初心者でも分かる生成系AI入門:ChatGPTが開いた「AIブーム3.5」の扉(後編)(2/2 ページ)
何かと話題の生成系AI。「こんな間違った回答が返ってきた」という点でも話題だが、AIをよく知っている人にとっては当たり前のことで……。その理由や、生成系AIが現在抱えている課題について解説します。
学習の偏りとバイアス
もう1つの問題は、「人があまり語らないこと」は学習できないという点です。
GPT-xに対して以前よく指摘された(最近ではすっかり解決されてしまっていますが)問題に、次のようなものがありました。
「ビートルズのメンバーは誰?」という問いに対して、GPT-xはうまく答えられる。ところが「ジョン・レノンが属したグループ名は?」という問いにはうまく答えられない。これは、インターネット上にそのような表現が少ないためです。
あまりに自明でインターネット上に書かれていないことや、レアな言い回し、超マイナーすぎるネタといったことについては学習できません。そのため、それを使って文章を作ったり、問いに答えたりすることができないのです。
もっともTGAには、いくらでも追加で学習させることが可能です。「このカテゴリーの勉強が不足しているな」と分かったら、すぐに補強できるので、これはクリティカルな問題とはならないでしょう。
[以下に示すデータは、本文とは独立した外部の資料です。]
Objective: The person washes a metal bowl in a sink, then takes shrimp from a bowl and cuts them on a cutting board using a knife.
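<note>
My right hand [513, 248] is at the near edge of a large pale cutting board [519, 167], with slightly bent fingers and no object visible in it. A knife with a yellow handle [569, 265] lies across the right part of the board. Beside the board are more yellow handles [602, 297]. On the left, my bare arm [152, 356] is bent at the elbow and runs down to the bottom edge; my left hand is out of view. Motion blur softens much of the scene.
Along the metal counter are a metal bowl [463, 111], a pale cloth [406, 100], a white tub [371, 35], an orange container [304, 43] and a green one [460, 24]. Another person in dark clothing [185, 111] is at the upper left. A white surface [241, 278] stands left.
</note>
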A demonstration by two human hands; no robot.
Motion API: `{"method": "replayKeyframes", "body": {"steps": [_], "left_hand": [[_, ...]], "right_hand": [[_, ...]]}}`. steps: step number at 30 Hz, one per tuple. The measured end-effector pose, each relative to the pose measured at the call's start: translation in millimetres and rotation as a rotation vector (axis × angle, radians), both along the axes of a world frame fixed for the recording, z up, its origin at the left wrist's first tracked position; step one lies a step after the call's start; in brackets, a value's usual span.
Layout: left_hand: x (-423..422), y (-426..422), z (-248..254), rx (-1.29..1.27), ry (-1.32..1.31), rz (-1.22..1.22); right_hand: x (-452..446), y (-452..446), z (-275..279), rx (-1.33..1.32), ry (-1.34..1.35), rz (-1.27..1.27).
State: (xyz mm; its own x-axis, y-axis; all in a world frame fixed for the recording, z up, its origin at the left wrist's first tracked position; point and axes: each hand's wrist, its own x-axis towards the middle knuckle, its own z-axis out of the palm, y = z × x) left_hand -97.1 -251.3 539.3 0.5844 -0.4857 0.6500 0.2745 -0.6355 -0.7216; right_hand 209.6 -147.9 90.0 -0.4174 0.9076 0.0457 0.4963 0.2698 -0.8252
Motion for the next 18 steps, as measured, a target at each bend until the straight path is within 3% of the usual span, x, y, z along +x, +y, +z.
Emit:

先ほどのロシアとウクライナの戦争についても、今ではちゃんと答えられるかもしれません。ただし、いろいろな価値観によるバイアスがかかり、学習に偏りが出る可能性は指摘されています。
特に顕著なのが経済的バイアスです。GPT-xは日本語より英語の方が有能です。開発会社が英語圏の会社であること、インターネット上にあるデータは日本語よりも英語の方がはるかに多いことが主な要因であると思いますが、マイナーな言語の学習のために計算資源を使うのは経済的に割が合わないので行わない可能性もあります。
全世界80億人の中で、日本語を使う人は1億人程度です。英語、スペイン語、中国語を使う人に比べたら圧倒的に少ないわけで、そのようなマイナーな言語に対して開発コストを割くのは経済合理性の観点からすると「ないわー」という話になりかねないのです。
DeepL(ドイツのDeepL GmbHが2017年に発表/提供を開始した高精度なAI翻訳サービス)で最近まで対ハングルの翻訳機能がなかったのも、ひょっとしたらそういう話者の人口的な理由があるからかもしれません。
また、テキストを与えるとそれに応じた絵を生成してくれるText to Image AI(t2i)の世界でも日本を含むアジアを題材にした絵の生成があまり得意ではありません。
ヨーロッパ風の絵は非常に精巧で、かつバリエーション豊かに描けるのに、アジアや日本風の絵は、まだまだ稚拙な出来栄えでバリエーションも少ないのです。これは描かれている漢字風の文字を見てみると一目瞭然。学習データの不足が原因ではないかと考えられますが、ここにもTGAと同様の経済的バイアスが理由としてあるのかもしれません。日本、アジアの絵がヘタといってもアニメ絵は得意なので、ますますそのように考えてしまいます。
最後に、以上の考察は、強いエビデンスがあるわけではなく、長年AIと付き合ってきた筆者がここ最近のAIたちを見て生み出した、とある「妄想」であることをお伝えしておきます。